Milo kept staring at it. If he was feeling vibrations, he wasn’t showing it.
Finally, he turned away. “Boyfriend’s a guy not surprisingly named Sal, last name Fidella. He let himself in with his own key. Her car was here, no sign of forced entry or disarray. He found her in the tub immersed in dry ice, naked and blue. Accounting for sublimation, someone bought bags of the stuff, maybe twenty, thirty pounds. Because of no blood, the initial assumption was an O.D. Even though she hadn’t vomited and Fidella claims she didn’t use drugs and there were no pill bottles nearby. Fidella called 911. The tape’s in the file and I’ve listened to it three times. He sounds totally freaked. But I haven’t met him and I know nothing about him except what North Hollywood wrote. Which is no more than his driver’s license says, so I’m reserving judgment.”
“Where does he live?”
“Not far from here, Sherman Oaks.”
“A couple but they live apart.”
“Sometimes that works better.”
“Sometimes it means domestic drama.”
“You’ll have a chance to meet the guy. Any other insights?”
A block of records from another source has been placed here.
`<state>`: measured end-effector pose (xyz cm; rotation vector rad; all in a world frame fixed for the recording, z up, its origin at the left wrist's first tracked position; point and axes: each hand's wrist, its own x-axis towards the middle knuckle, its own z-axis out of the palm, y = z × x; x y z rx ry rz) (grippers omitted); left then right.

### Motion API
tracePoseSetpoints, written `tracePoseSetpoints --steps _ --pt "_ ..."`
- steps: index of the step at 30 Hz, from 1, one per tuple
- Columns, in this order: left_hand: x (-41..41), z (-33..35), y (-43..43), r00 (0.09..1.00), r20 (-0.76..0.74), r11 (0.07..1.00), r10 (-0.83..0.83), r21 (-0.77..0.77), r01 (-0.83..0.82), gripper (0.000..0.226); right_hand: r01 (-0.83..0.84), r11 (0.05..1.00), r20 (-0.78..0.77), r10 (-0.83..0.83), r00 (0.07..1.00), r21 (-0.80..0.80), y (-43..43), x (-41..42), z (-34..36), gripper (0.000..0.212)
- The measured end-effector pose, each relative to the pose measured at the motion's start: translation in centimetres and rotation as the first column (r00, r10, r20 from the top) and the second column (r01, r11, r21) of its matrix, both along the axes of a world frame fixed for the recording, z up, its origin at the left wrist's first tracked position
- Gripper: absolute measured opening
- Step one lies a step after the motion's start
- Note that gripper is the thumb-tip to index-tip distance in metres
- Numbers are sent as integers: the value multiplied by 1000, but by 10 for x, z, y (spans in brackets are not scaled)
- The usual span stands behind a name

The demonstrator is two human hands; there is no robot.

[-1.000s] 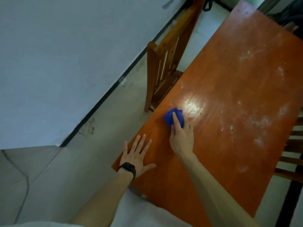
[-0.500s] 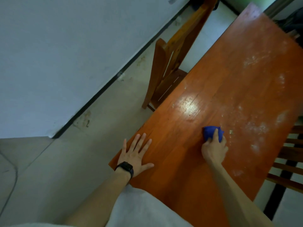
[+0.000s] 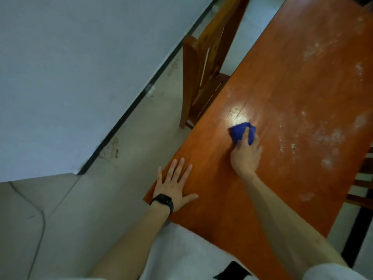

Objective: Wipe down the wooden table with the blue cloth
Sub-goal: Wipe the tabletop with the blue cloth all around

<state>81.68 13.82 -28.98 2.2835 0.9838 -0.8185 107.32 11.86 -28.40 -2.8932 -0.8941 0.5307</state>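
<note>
The reddish-brown wooden table [image 3: 298, 81] runs from the near centre to the far right, with whitish dusty smears on its right half. My right hand [image 3: 245, 156] presses a bunched blue cloth [image 3: 239, 131] onto the tabletop just below a bright glare spot, fingers closed over the cloth. My left hand [image 3: 174, 184] lies flat with fingers spread on the table's near left corner, holding nothing; a black watch sits on that wrist.
A wooden chair [image 3: 203, 63] stands tucked against the table's left side. Another chair's slats [image 3: 361, 184] show at the right edge. A grey wall [image 3: 80, 67] with a black skirting line borders the tiled floor [image 3: 101, 195] on the left.
My right hand swept the cloth from the left edge over to the right, then back left toward the glare spot. My left hand stayed planted on the corner.
</note>
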Motion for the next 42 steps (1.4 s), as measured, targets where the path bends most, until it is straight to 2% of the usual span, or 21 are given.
tracePoseSetpoints --steps 2,4,6,8,11,14,15,16,17,20,22,24,26,28,30,34,38,40,42 --pt "0 0 1 1000 0 1000 -12 18 12 96 216 976 0 -216 976 -25 -44 28 13 60" --pt "-3 0 0 1000 -4 1000 -12 18 12 97 425 905 -56 -425 903 -21 -70 44 25 55" --pt "-3 0 -1 1000 -1 1000 -8 22 8 98 501 865 -69 -501 863 -20 -80 53 24 52" --pt "-1 0 0 1000 1 1000 -7 16 7 98 369 920 -1 -372 928 131 -84 44 22 60" --pt "-2 0 -1 1000 -7 1000 7 -9 -7 98 64 984 51 -73 996 166 -68 0 10 56" --pt "0 -2 -2 1000 -25 1000 9 -14 -9 99 -262 955 109 248 963 141 -34 -56 14 54" --pt "-1 -3 -3 999 -32 1000 22 -13 -22 100 -339 934 106 328 939 112 -29 -63 12 55" --pt "1 -3 -3 999 -34 1000 19 -7 -20 100 -342 937 79 337 938 73 -34 -61 10 55" --pt "2 -3 -4 999 -36 1000 17 -2 -17 100 -313 948 46 311 949 51 -47 -54 7 56" --pt "4 1 -4 999 -37 1000 14 5 -14 101 -181 983 95 177 980 27 -97 -23 1 62" --pt "7 5 -5 999 -33 1000 1 17 0 101 -6 999 115 11 993 -41 -142 11 3 63" --pt "8 9 -6 999 -48 1000 -4 28 5 102 238 968 81 -232 969 -83 -192 41 11 61" --pt "11 11 -11 999 -48 997 1 71 2 103 458 883 59 -455 889 -101 -233 60 24 60" --pt "17 14 -21 999 -15 990 34 139 -32 101 524 850 59 -521 851 -58 -253 63 33 57" --pt "27 17 -31 999 24 982 45 182 -48 93 421 905 67 -424 903 52 -247 51 36 55" --pt "73 23 -59 997 49 986 -68 157 59 83 87 980 78 -102 992 178 -207 11 29 54" --pt "118 27 -86 992 53 987 -113 121 106 84 -229 970 14 229 973 78 -195 -8 13 60" --pt "128 27 -93 990 18 986 -139 92 137 85 -225 974 -1 225 974 37 -218 5 6 65" --pt "133 26 -100 985 -36 983 -169 62 171 87 -50 999 26 50 998 19 -255 27 5 67"
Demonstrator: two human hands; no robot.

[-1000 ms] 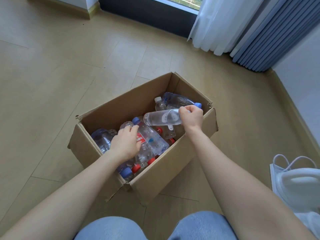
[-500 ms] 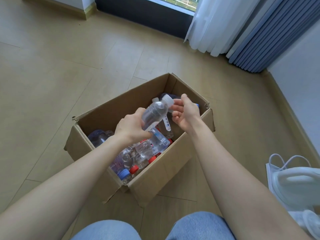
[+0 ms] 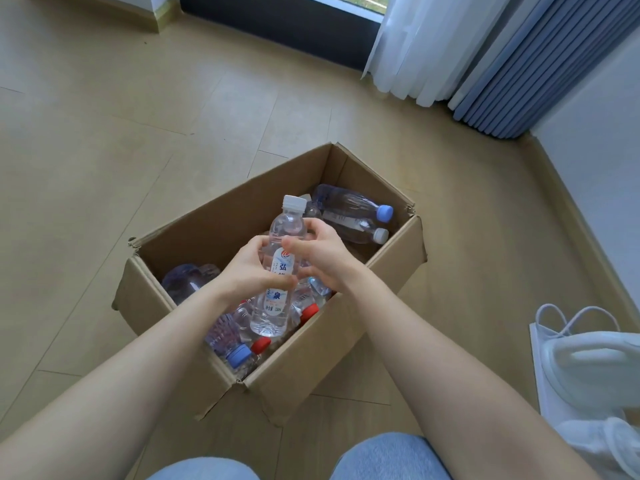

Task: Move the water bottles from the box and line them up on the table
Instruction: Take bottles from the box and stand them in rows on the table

“On the DVD she doesn’t come across theatrical. Just the opposite: When she had good reason to dramatize, she played herself down.”
“Depressed. You’re thinking suicide?”
“Was she on top of the ice or submerged?”
“Partially submerged.”
“That would’ve meant severe cold-pressor pain within seconds. Skin burns, as well.”
“She was burned, all right.”
“Most suicides avoid pain,” I said. “And displaying yourself that way is flamboyant and exhibitionistic, nothing like the woman on that disc.”
“Maybe she was trying to draw attention to those three teachers.”
“In that case, she would’ve left a note and made sure the DVD was out in the open, not in the middle of a stack. Better yet, she’d have mailed it. There’s also the matter of no empty ice bags.”